How would I come up with this scenario? Because I was that 10 or 11 year old and my parents used layaway to get me those new clothes I wanted….In a so-called rational economic world, layaway might not make sense. In the real world that actually people live and operate in it makes a ton of sense, even if it is bad economics. People can’t save money easily. It’s actually a more secure investment to pay some of it up front, which commits the individual to buying the product and makes acquiring it probable, but also gives the buyer some leeway if disaster strikes.

I’ve never been poor, but I dealt with plenty of layaway customers back when I ran a Radio Shack store in the early 80s. My customers probably weren’t all that poor either, but neither were they especially well off, and they understood themselves well enough to realize that they needed some kind of prod to stick to a savings plan. Layaway provided it. Economically it didn’t make sense, but on a purely human level it made a ton of sense.

It’s also worth noting that the economic case against layaway is thinner than it seems.

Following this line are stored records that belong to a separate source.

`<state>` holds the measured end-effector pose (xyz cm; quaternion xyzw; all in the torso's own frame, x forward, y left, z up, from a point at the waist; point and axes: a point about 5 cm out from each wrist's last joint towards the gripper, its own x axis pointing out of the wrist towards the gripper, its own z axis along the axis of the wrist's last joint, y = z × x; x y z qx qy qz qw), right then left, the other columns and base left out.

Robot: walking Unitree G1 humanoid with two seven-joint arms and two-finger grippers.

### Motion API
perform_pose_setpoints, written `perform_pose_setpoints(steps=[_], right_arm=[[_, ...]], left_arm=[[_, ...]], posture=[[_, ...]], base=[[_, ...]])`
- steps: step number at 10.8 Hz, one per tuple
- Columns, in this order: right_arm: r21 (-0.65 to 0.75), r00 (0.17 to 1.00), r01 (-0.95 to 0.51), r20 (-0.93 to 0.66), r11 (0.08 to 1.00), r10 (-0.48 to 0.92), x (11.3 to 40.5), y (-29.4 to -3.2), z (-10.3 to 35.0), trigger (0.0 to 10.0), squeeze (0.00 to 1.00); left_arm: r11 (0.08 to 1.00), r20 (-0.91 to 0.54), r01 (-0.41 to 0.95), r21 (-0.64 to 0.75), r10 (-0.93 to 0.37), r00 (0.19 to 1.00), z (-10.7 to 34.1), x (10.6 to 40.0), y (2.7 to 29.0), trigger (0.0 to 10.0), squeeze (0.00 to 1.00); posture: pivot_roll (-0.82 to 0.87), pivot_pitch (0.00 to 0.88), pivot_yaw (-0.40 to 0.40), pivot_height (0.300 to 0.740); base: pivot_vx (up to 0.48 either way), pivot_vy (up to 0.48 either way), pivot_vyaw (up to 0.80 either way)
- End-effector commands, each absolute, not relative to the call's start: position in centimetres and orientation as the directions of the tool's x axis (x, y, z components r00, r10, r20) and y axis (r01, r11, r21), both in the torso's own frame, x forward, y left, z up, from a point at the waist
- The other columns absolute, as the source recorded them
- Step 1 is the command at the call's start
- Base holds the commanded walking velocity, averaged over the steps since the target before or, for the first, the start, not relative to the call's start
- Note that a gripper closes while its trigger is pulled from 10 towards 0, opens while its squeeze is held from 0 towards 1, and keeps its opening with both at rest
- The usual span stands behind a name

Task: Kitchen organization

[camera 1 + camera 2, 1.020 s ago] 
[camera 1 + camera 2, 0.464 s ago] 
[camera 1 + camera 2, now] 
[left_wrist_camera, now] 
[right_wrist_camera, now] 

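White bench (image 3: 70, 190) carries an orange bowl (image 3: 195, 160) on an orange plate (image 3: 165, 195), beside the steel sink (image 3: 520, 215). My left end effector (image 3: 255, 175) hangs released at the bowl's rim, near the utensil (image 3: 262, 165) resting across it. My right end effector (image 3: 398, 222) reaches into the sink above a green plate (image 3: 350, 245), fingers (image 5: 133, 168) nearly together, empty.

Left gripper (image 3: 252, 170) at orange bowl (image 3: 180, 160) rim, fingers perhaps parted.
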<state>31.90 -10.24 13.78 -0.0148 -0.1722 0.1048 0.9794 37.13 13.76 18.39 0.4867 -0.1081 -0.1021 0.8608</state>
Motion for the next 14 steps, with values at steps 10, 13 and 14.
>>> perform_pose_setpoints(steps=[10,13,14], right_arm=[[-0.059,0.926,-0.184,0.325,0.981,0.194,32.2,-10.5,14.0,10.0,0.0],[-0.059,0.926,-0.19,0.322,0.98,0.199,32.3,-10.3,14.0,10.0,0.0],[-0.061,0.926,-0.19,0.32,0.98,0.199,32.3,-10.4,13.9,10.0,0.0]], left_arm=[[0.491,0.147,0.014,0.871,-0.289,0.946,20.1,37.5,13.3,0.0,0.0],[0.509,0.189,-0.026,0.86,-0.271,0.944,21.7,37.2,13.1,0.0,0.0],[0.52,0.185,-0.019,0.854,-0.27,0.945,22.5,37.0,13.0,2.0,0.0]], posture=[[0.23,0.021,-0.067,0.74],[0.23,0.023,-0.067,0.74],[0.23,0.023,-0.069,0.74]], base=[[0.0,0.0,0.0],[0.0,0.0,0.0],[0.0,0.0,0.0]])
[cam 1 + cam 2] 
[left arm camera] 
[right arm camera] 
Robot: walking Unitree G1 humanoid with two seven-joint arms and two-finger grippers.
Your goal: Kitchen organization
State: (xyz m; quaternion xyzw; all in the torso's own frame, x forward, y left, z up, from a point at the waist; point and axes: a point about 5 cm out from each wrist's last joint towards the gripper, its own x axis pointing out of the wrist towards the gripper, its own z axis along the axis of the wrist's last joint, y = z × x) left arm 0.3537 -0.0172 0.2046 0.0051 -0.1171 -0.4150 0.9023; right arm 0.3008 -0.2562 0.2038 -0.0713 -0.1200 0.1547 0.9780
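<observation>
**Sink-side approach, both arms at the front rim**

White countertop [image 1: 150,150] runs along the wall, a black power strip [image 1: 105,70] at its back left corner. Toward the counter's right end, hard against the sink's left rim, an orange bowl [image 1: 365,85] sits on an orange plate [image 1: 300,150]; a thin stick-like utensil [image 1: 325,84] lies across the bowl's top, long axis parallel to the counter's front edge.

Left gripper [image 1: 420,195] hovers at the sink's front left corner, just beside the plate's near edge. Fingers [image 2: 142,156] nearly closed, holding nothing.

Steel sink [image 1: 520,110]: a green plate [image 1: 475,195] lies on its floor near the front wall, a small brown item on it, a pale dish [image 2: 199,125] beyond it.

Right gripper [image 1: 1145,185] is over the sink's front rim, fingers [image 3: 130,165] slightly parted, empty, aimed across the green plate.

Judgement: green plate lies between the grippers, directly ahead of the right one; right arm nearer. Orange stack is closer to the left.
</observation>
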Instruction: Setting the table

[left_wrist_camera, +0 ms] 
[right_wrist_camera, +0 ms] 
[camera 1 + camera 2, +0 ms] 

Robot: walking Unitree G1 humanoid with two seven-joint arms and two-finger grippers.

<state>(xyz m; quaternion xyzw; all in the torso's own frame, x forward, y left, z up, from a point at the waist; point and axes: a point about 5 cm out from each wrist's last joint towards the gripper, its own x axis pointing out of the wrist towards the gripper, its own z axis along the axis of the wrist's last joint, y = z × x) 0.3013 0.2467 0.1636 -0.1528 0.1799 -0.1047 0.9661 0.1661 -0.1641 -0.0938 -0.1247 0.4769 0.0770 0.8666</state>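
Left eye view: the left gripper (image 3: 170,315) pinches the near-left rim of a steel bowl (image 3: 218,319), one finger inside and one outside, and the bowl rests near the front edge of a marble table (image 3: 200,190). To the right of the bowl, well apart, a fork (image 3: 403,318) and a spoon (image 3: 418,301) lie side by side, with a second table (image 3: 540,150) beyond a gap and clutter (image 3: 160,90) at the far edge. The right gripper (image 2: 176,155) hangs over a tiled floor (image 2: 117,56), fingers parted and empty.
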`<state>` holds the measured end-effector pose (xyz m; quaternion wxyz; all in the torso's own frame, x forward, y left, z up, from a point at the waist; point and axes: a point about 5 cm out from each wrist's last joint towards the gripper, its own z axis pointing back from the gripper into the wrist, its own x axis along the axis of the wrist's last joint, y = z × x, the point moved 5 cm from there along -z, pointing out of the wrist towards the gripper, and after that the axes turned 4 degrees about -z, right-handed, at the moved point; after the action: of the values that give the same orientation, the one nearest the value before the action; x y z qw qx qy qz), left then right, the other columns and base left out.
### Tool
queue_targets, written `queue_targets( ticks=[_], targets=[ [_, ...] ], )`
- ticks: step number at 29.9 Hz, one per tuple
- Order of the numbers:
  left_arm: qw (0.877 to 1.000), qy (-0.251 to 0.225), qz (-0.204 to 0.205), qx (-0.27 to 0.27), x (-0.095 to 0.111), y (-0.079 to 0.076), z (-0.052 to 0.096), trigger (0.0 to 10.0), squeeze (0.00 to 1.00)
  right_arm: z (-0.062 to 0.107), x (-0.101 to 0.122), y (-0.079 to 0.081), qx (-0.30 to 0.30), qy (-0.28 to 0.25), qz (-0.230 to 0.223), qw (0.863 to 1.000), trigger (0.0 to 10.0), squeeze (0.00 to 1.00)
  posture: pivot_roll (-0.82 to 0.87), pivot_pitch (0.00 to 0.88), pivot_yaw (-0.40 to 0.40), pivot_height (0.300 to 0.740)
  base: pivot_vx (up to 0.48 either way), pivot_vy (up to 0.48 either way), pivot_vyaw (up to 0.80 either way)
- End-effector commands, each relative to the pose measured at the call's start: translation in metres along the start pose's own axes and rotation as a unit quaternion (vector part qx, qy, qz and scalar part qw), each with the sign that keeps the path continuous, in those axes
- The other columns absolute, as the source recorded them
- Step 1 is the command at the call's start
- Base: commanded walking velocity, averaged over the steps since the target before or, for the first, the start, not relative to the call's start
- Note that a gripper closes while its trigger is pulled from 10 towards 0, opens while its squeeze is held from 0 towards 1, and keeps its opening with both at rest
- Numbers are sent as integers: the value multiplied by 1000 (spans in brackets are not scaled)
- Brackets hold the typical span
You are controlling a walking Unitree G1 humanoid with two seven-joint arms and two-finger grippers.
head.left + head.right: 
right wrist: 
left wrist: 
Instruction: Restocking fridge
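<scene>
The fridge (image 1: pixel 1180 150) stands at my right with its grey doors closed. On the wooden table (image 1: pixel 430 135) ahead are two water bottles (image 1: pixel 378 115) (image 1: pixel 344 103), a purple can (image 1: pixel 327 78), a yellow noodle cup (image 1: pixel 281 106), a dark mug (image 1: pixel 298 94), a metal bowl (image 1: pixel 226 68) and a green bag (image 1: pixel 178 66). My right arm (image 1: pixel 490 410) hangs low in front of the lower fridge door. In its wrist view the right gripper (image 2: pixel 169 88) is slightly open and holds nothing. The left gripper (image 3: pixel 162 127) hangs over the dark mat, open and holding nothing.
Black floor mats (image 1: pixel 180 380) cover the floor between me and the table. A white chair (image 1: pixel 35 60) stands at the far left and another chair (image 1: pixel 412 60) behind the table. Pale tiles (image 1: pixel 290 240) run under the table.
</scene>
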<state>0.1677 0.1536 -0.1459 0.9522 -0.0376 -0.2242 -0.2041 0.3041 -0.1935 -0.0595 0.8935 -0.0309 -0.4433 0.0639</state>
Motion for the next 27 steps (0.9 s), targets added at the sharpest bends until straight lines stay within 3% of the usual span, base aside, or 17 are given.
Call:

Suppose you put a $300 item on layaway for four months. What’s the opportunity cost? Roughly speaking, it’s the interest you could have earned on that money, which for most of us is around 2 percent or less these days.1 That’s a grand total of one dollar over the course of four months. Frankly, if layaway really does provide a psychological prod to make the payments, it’s not a bad deal at all.

1For some low-income families who don’t have enough money to even qualify for a no-fee savings account, it might actually be more like zero percent in practice.